_What you will do:_ Once the pictures are set aside, transcribe each line of the listing exactly.
══════
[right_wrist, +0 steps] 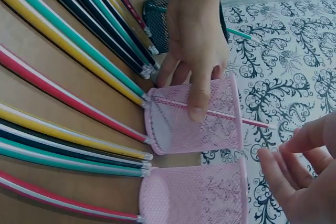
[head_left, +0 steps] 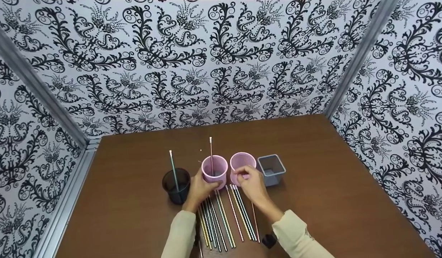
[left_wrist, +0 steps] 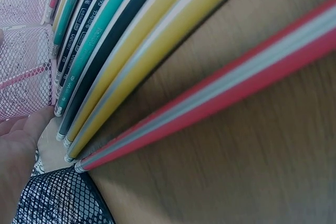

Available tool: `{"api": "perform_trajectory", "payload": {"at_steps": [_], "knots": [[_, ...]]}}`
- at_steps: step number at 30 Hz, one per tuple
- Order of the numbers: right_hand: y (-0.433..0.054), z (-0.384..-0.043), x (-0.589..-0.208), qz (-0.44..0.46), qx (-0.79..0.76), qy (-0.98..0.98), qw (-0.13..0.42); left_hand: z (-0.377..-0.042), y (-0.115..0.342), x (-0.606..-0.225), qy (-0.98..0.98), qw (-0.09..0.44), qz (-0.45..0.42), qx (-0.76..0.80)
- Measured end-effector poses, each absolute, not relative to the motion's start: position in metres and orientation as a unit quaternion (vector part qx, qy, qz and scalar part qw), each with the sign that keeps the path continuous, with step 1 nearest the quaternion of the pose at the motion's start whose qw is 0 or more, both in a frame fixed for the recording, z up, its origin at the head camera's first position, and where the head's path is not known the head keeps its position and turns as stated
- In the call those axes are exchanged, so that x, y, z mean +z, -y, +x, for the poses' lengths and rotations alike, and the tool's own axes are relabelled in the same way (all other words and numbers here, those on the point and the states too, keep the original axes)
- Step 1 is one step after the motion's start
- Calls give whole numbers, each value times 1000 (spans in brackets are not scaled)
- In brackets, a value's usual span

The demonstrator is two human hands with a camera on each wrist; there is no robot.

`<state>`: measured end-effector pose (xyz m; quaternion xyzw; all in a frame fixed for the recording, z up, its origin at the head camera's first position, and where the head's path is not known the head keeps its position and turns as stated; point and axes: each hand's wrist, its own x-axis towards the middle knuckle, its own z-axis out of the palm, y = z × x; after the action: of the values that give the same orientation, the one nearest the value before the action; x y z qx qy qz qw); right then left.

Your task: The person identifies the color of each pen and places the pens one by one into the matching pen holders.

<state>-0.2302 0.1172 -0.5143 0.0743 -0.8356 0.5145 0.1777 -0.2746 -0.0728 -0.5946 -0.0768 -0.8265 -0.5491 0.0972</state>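
My left hand (head_left: 202, 187) grips the wall of a pink mesh cup (head_left: 214, 172), thumb across its side (right_wrist: 199, 93). One pink pencil (head_left: 210, 152) stands in that cup. My right hand (head_left: 248, 179) hovers at the near rim of a second pink mesh cup (head_left: 242, 162); in the right wrist view its fingers (right_wrist: 294, 177) are loosely curved and hold nothing. Several coloured pencils (head_left: 224, 216) lie in a row on the table in front of the cups, their ends shown close up (left_wrist: 157, 66). A left fingertip (left_wrist: 23, 140) rests beside the pink mesh (left_wrist: 21, 77).
A black mesh cup (head_left: 176, 185) holding a teal pencil (head_left: 173, 168) stands left of the pink cups, and a grey square cup (head_left: 272, 169) stands right of them. A small dark object (head_left: 269, 240) lies near my right sleeve. Patterned walls enclose the brown table (head_left: 332, 186).
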Motion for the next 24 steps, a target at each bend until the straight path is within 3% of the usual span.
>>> {"api": "perform_trajectory", "payload": {"at_steps": [4, 17, 24], "knots": [[-123, -222, -523, 58, 476, 860, 173, -275, 73, -596, 831, 98, -76, -543], [-144, -214, -554, -43, 346, 935, 56, -273, 75, -597, 833, 112, -64, -538], [-157, -211, -575, -45, 342, 939, 13, -273, 72, -597, 833, 108, -62, -539]]}}
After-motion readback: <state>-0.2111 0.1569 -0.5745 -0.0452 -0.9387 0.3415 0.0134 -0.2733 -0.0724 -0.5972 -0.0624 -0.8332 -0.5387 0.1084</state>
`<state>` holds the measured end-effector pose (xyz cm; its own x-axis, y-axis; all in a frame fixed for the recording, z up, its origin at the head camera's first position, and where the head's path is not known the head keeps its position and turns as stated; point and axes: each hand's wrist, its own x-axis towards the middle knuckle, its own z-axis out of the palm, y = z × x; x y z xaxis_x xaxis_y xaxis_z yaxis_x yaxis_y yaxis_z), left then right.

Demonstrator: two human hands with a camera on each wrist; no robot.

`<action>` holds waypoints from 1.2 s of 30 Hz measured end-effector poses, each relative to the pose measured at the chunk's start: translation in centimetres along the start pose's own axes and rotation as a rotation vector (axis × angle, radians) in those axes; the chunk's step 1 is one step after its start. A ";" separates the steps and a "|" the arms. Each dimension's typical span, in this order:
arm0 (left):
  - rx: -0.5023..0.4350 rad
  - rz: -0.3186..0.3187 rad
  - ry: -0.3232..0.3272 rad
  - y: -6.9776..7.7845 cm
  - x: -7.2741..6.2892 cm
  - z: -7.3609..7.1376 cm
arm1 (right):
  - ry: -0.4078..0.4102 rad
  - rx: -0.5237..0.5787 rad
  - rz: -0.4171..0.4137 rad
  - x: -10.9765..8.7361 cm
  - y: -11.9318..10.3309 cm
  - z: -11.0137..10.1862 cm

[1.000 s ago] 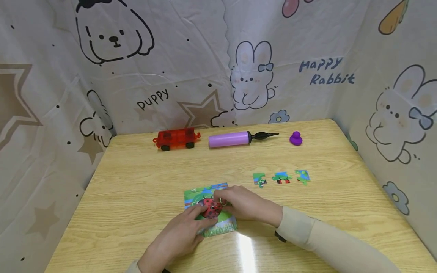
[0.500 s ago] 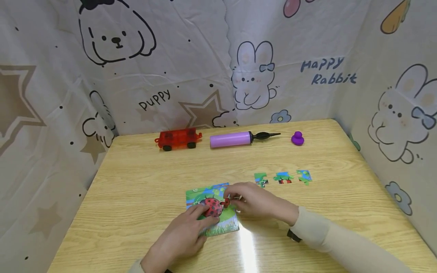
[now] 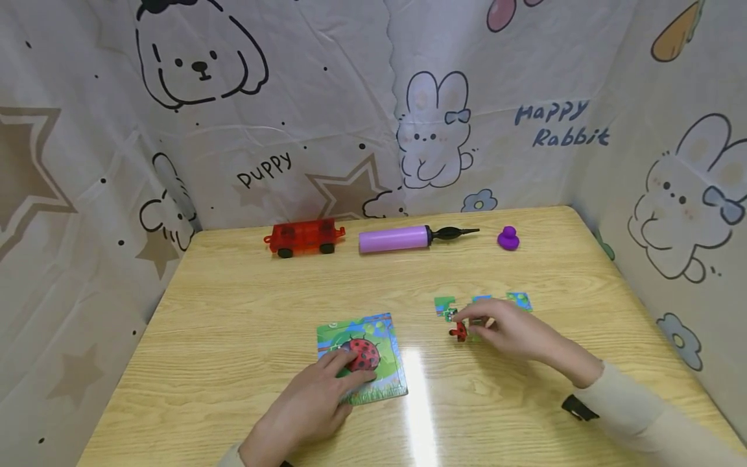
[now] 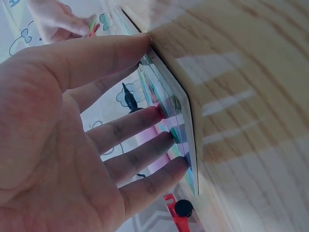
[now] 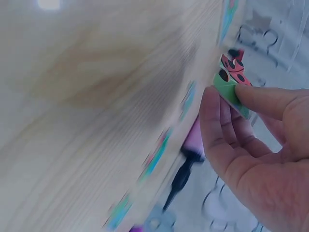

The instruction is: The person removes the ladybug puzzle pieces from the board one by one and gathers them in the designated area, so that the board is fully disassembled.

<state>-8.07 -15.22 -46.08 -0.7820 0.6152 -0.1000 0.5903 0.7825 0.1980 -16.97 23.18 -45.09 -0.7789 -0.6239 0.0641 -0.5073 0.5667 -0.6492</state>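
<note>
Plainly, left hand [image 3: 309,399] spread on ladybug puzzle [image 3: 382,360], palm [image 4: 48,154] visible only in left-wrist view, right hand [image 3: 516,329] pinching spotted piece [image 5: 232,86].

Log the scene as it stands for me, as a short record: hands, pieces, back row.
left hand: fingertips resting on the ladybug puzzle
right hand: pinching a red-and-green piece above the table
loose pieces: three in a row; left piece, middle piece, right piece
head view: right hand partly hides the row
back row, left to right: red wagon, purple pump, purple knobbed toy
</note>
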 end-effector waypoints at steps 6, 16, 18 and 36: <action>0.004 0.002 0.012 0.0 0.0 0.1 | 0.051 -0.047 0.067 -3.4 2.4 -2.1; -0.005 -0.004 0.014 0.0 0.0 0.2 | 0.063 -0.114 0.148 -7.5 5.6 -4.0; -0.007 -0.003 0.021 0.0 0.0 0.2 | 0.069 -0.152 0.153 -7.7 6.0 -4.0; 0.014 0.015 0.065 0.0 -0.1 0.4 | 0.127 -0.333 0.134 -6.9 5.8 -2.8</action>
<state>-7.92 -15.30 -46.43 -0.7840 0.6199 -0.0337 0.6046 0.7747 0.1853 -15.58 32.31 -47.18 -0.8755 -0.4723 0.1020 -0.4733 0.7958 -0.3778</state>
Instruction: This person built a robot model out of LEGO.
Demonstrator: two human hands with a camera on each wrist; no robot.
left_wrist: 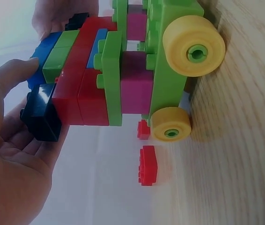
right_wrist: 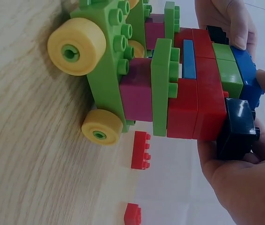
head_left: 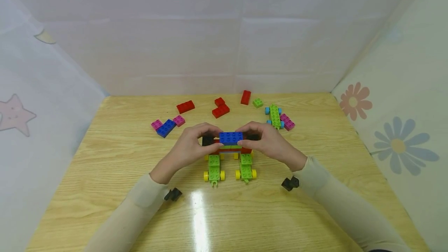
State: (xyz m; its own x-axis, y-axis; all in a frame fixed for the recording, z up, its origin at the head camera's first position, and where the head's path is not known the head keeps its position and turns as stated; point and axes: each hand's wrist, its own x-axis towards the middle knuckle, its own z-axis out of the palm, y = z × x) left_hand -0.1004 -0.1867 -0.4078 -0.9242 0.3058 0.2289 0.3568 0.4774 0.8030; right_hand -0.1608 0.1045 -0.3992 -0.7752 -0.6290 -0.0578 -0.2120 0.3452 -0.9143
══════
_Reply:_
[right_wrist, +0 steps] 
[head_left, +0 steps] 
[left_wrist, +0 steps] 

Available tool: `{"api": "perform_trajectory", "payload": {"at_steps": [_], "knots": [[_, ...]]}}`
- at_steps: step number at 30 Hz, one per tuple
- Order of the numbers: right_hand: y (-0.433..0.054), z (-0.384..-0.043), x (-0.589..-0.208), qz (-0.44..0.46), qx (-0.79..0.76), qy (-0.98..0.98), qw (-0.13..0.42); left_hand: z (-0.377..-0.042), y (-0.115..0.342), x (-0.606..-0.225), qy (-0.98..0.98), qw (-0.09..0.44), qz (-0.45..0.42), qx (-0.76..0.80)
- Measured end-effector poses, each absolute, not relative to the motion's start: position in metres and orientation as a unit quaternion (vector part qx, qy, qz and scalar part qw), each with the sign that keeps the path continuous, with step 1 nearest the quaternion of the pose at the motion's start whose qw is 0 or more, both in a frame fixed for the recording, z up, its origin at the head camera's first position, and where the head's path is not known the head keeps its position and turns as stated
- In the call those axes are exchanged, so that x, y, z mean +z, -y, +x, for the poses' lengths and rotations alike, and the tool's own axes are relabelled in the same way (all other words and numbers here, those on the point and the states too, keep the original axes)
- Step 1 is one step after the motion's start
- Calls give whole numbers, each value times 1000 (spans in brackets are not scaled)
- In brackets, a value's usual span

The demonstrator is two human hands with a camera on each wrist; there is no robot.

`<state>`: measured end-effector pose (xyz m; quaternion xyzw; all in a frame fixed for the recording, z up, its origin at the head camera's first position, and where the head's path is not known the head keeps its position and turns as stated; point and axes: each hand's wrist, its own x-axis towards the middle knuckle, its own z-axis out of the palm, y = z × x; after the action: of the values that give the same orientation, the one nearest the value before the action; x y z qx qy qz qw); right then left.

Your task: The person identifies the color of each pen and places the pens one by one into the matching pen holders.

<state>-0.2302 0.1172 -0.5143 0.0743 -0.8356 0.5145 0.1777 -0.2746 -0.0728 -0.5946 -0.0768 -0.8265 -0.5491 0.0972</state>
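My left hand (head_left: 202, 187) grips the wall of a pink mesh cup (head_left: 214, 172), thumb across its side (right_wrist: 199, 93). One pink pencil (head_left: 210, 152) stands in that cup. My right hand (head_left: 248, 179) hovers at the near rim of a second pink mesh cup (head_left: 242, 162); in the right wrist view its fingers (right_wrist: 294, 177) are loosely curved and hold nothing. Several coloured pencils (head_left: 224, 216) lie in a row on the table in front of the cups, their ends shown close up (left_wrist: 157, 66). A left fingertip (left_wrist: 23, 140) rests beside the pink mesh (left_wrist: 21, 77).
A black mesh cup (head_left: 176, 185) holding a teal pencil (head_left: 173, 168) stands left of the pink cups, and a grey square cup (head_left: 272, 169) stands right of them. A small dark object (head_left: 269, 240) lies near my right sleeve. Patterned walls enclose the brown table (head_left: 332, 186).
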Motion for the next 24 steps, a target at each bend until the straight path is within 3% of the usual span.
>>> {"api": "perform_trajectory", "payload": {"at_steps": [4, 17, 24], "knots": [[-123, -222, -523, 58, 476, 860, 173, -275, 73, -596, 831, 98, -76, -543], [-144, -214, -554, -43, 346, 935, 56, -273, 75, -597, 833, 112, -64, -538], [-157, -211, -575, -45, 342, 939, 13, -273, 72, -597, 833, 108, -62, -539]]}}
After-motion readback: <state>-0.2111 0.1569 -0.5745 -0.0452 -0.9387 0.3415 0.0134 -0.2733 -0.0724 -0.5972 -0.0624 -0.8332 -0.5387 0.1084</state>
`<state>` holds the measured end-effector pose (xyz cm; its own x-axis, y-axis; all in a frame fixed for the recording, z up, its origin at the head camera's first position, and where the head's path is not known the head keeps its position and turns as stated; point and axes: each hand's wrist, its own x-axis towards the middle knuckle, its own z-axis out of the palm, y = z × x; x y z xaxis_x xaxis_y xaxis_z yaxis_x yaxis_y yaxis_z), left then right.

Demonstrator: two human hands with a camera on each wrist; no robot.

`<action>` holds waypoints from 1.2 s of 30 Hz measured end-effector poses, each relative to the pose measured at the chunk's start: translation in centimetres along the start pose's own axes and rotation as a rotation vector (axis × angle, radians) in those axes; the chunk's step 1 is one step after its start. A ";" separates the steps and a "|" the arms. Each dimension's typical span, in this order:
arm0 (left):
  - rx: -0.5023..0.4350 rad
  - rz: -0.3186..0.3187 rad
  - ry: -0.3232..0.3272 rad
  - y: -6.9776..7.7845 cm
  - x: -7.2741..6.2892 cm
  - z: -7.3609..7.1376 cm
arm1 (right):
  - ry: -0.4078..0.4102 rad
  - rx: -0.5237..0.5787 rad
  - rz: -0.4171..0.4137 rad
  - x: -10.9765..8.7361 cm
  - y: -11.9318..10.3309 cm
  - z: -11.0137..10.1862 cm

[1.000 s ago] 
[0.500 s ago] 
[now] 
[now] 
[now] 

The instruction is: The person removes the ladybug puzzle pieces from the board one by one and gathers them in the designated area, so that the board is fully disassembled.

<state>-8.07 -15.22 -46.08 -0.7820 0.6152 -0.1000 0.5903 0.7825 0.1980 -16.97 23.18 -45.09 -0.7789 -0.6239 0.0641 -0.5073 0.5667 -0.6492</state>
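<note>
Plainly, left hand [image 3: 309,399] spread on ladybug puzzle [image 3: 382,360], palm [image 4: 48,154] visible only in left-wrist view, right hand [image 3: 516,329] pinching spotted piece [image 5: 232,86].

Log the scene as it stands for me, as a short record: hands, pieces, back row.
left hand: fingertips resting on the ladybug puzzle
right hand: pinching a red-and-green piece above the table
loose pieces: three in a row; left piece, middle piece, right piece
head view: right hand partly hides the row
back row, left to right: red wagon, purple pump, purple knobbed toy
</note>
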 end-effector waypoints at steps 6, 16, 18 and 36: <action>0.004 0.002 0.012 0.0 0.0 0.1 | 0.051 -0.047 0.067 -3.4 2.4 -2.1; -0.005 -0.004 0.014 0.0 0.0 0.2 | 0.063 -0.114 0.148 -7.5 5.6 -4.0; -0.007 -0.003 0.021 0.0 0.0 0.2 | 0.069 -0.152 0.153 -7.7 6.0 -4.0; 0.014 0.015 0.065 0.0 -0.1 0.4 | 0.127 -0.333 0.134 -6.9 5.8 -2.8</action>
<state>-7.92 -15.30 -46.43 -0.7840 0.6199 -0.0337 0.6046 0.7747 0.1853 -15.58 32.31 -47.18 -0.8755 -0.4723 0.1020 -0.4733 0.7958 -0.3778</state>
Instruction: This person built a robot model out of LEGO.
Demonstrator: two human hands with a camera on each wrist; no robot.
left_wrist: 
right_wrist: 
head_left: 
State: (xyz m; its own x-axis, y-axis; all in a frame fixed for the recording, z up, its origin at the head camera's first position, and where the head's path is not known the head keeps its position and turns as stated; point and axes: each hand's wrist, its own x-axis towards the middle knuckle, its own z-axis out of the palm, y = z × x) left_hand -0.1004 -0.1867 -0.4078 -0.9242 0.3058 0.2289 0.3568 0.4774 0.8030; right_hand -0.1608 0.1045 -0.3992 -0.7752 -0.6290 -0.0578 -0.2120 0.3452 -0.9143

No more work remains on this exercise.